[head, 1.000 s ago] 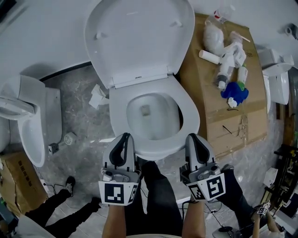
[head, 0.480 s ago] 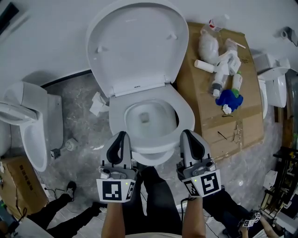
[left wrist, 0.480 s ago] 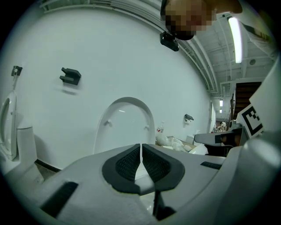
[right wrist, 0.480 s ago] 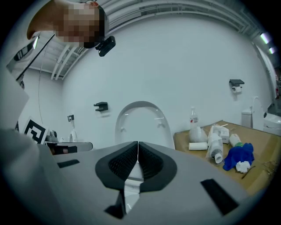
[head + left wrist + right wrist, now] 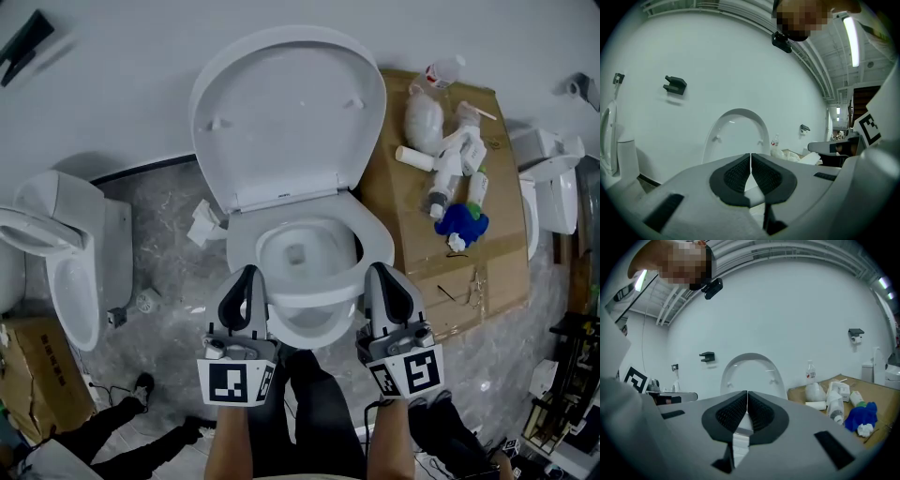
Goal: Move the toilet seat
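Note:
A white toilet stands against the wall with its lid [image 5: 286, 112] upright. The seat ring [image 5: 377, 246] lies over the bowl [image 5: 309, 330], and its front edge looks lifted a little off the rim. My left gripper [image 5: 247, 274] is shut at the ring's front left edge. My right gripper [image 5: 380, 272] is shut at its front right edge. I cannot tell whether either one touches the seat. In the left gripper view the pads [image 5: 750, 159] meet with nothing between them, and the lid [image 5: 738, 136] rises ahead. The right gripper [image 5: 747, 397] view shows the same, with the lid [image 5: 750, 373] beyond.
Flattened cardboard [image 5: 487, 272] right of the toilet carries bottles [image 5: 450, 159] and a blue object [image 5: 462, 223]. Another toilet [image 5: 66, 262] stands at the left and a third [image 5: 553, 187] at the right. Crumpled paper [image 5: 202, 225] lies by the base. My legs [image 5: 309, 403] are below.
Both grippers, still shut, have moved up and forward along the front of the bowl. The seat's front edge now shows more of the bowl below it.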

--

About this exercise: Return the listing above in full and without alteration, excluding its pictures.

Result of this exercise:
[head, 1.000 s ago] 
[head, 0.480 s ago] 
[left wrist, 0.480 s ago] 
[right wrist, 0.480 s ago] 
[head + left wrist + right wrist, now] 
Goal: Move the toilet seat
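Note:
A white toilet stands against the wall with its lid [image 5: 286, 112] upright. The seat ring [image 5: 377, 246] lies over the bowl [image 5: 309, 330], and its front edge looks lifted a little off the rim. My left gripper [image 5: 247, 274] is shut at the ring's front left edge. My right gripper [image 5: 380, 272] is shut at its front right edge. I cannot tell whether either one touches the seat. In the left gripper view the pads [image 5: 750, 159] meet with nothing between them, and the lid [image 5: 738, 136] rises ahead. The right gripper [image 5: 747, 397] view shows the same, with the lid [image 5: 750, 373] beyond.
Flattened cardboard [image 5: 487, 272] right of the toilet carries bottles [image 5: 450, 159] and a blue object [image 5: 462, 223]. Another toilet [image 5: 66, 262] stands at the left and a third [image 5: 553, 187] at the right. Crumpled paper [image 5: 202, 225] lies by the base. My legs [image 5: 309, 403] are below.
Both grippers, still shut, have moved up and forward along the front of the bowl. The seat's front edge now shows more of the bowl below it.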

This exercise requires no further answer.